◆ To do
Search the records for the string "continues", and show each line where it appears.

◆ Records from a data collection

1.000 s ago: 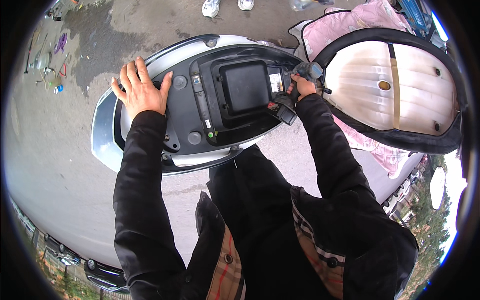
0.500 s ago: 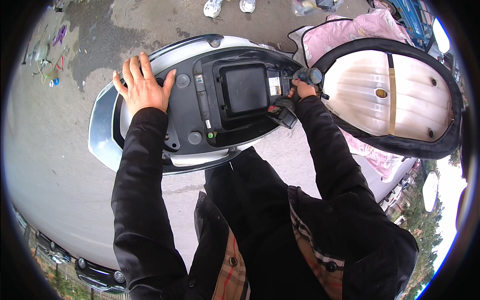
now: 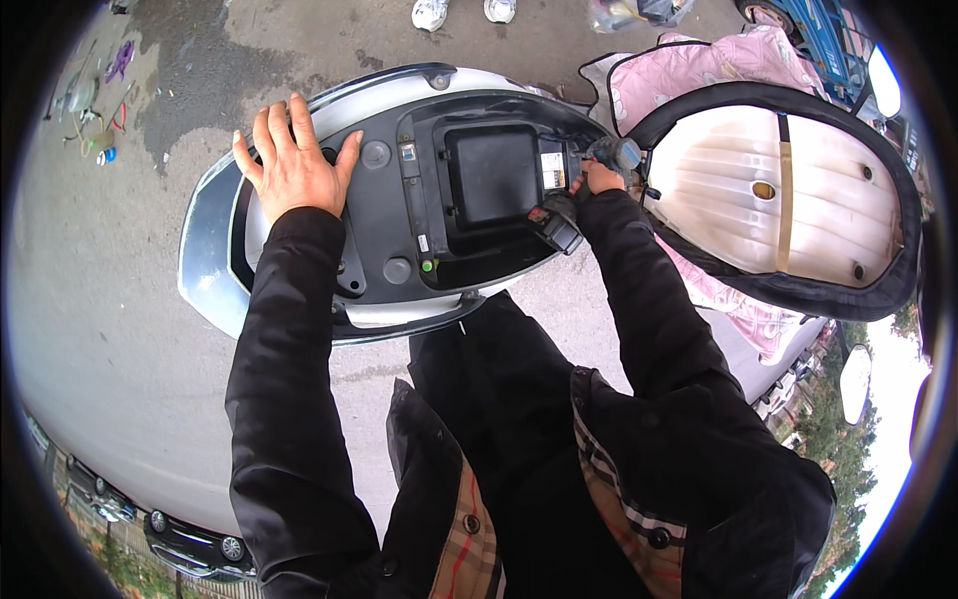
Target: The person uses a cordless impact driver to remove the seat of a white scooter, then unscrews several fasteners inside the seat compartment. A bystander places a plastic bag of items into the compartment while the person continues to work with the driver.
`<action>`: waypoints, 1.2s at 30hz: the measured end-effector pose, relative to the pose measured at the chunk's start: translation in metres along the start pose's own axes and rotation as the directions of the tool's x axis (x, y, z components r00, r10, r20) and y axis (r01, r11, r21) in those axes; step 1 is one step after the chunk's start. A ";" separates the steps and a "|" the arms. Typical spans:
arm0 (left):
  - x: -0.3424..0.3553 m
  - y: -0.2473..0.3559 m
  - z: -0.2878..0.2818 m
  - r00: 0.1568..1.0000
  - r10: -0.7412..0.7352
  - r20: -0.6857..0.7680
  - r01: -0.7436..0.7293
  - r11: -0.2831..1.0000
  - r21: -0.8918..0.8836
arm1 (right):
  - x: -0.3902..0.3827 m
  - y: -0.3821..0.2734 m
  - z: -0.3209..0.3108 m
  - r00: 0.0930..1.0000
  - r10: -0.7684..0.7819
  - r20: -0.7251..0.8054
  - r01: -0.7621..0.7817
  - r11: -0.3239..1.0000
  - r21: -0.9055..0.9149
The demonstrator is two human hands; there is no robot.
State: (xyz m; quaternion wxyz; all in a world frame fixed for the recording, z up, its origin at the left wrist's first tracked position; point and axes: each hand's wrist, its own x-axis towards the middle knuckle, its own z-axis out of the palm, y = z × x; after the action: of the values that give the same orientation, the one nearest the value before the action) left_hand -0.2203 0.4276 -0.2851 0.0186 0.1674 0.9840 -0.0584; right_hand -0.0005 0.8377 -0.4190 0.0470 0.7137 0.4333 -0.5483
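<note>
Seat right of scooter body

Looks steeply down from the person's head through a wide fisheye lens, upright and unmirrored. Faces the uncovered scooter body from above, near enough to spread it across the upper middle. Takes in both black sleeves from the lower edge, white shoes at the top, and parked cars at lower left.
</note>
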 end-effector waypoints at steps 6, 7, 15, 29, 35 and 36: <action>0.000 -0.001 0.000 1.000 0.008 -0.021 -0.008 1.000 -0.007 | -0.002 -0.011 -0.005 0.997 -0.058 0.050 0.063 0.991 -0.117; 0.000 -0.001 0.000 1.000 0.007 -0.021 -0.007 1.000 -0.007 | -0.002 -0.011 -0.005 0.998 -0.053 0.032 0.057 0.992 -0.115; 0.001 0.000 0.001 1.000 0.001 -0.010 -0.001 1.000 -0.001 | 0.007 -0.006 -0.006 0.999 -0.007 0.050 0.009 0.999 -0.040; 0.001 0.000 0.003 0.999 0.007 -0.035 -0.008 1.000 -0.020 | 0.011 0.006 0.000 0.999 -0.027 0.024 0.027 1.000 0.010; 0.000 0.000 0.003 0.999 0.011 -0.035 -0.012 1.000 -0.019 | -0.013 0.013 -0.004 0.999 -0.046 0.016 0.043 0.984 0.175; 0.000 0.000 0.003 1.000 0.008 -0.018 -0.008 1.000 -0.006 | -0.019 0.015 -0.007 0.999 -0.048 0.002 0.046 0.982 0.185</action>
State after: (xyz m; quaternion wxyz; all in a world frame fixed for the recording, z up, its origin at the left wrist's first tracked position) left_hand -0.2197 0.4275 -0.2879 0.0106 0.1716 0.9836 -0.0539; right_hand 0.0145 0.8218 -0.4067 -0.0309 0.7027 0.3972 -0.5895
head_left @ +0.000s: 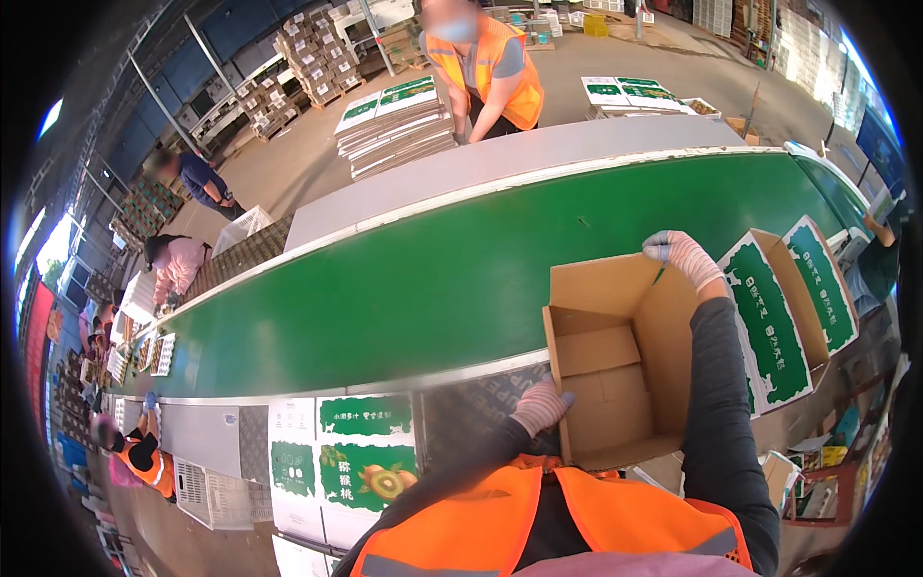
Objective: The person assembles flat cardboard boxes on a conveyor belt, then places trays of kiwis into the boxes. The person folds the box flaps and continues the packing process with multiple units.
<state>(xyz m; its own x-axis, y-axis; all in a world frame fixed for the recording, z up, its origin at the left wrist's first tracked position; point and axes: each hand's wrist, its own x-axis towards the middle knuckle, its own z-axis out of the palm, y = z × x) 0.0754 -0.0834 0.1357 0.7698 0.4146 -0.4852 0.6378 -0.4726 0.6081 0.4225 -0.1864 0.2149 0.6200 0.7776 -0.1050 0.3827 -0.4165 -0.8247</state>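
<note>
An open cardboard box (663, 351) stands tilted in front of me, with its bare brown inside and bottom flaps showing. My left hand (540, 406), in a striped knit glove with grey fingertips, grips the box's near left edge with the thumb over the rim. At the far right corner my right hand (681, 256), gloved the same way, is closed over the top edge of the cardboard. The far side of the box overlaps the green conveyor belt (404, 279). Its outer faces are mostly hidden from me.
Printed green-and-white boxes (769, 322) stand open on the right. Flat cartons (361, 471) lie at my left. Across the belt, a person in an orange vest (519, 82) leans beside stacked flat cartons (399, 130). Trays (159, 356) sit at the belt's far left end.
</note>
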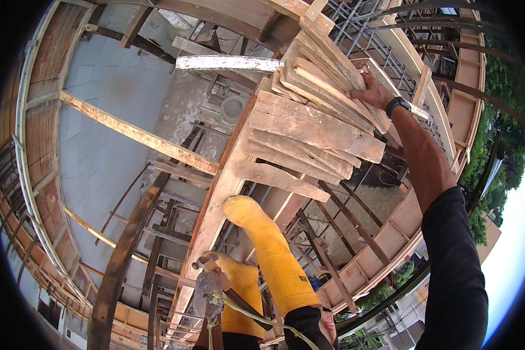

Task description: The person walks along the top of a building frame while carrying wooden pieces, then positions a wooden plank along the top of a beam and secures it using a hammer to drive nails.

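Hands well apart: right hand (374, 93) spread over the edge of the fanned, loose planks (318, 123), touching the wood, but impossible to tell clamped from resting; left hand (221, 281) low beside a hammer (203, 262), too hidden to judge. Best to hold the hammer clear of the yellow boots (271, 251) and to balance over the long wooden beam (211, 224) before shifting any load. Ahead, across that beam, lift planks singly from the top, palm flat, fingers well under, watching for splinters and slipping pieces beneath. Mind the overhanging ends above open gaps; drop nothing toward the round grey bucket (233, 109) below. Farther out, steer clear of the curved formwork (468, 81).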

◆ Answer space
Target: The person uses a cordless impact driver to remove the seat of a white scooter, then unscrews several fasteners inside the seat compartment. A bystander places a plastic bag of items into the compartment while the person continues to work with the driver.
Objective: The person assembles flat cardboard boxes on a conveyor belt, then places trays of kiwis into the boxes. The person folds the box flaps and continues the packing process with multiple units.

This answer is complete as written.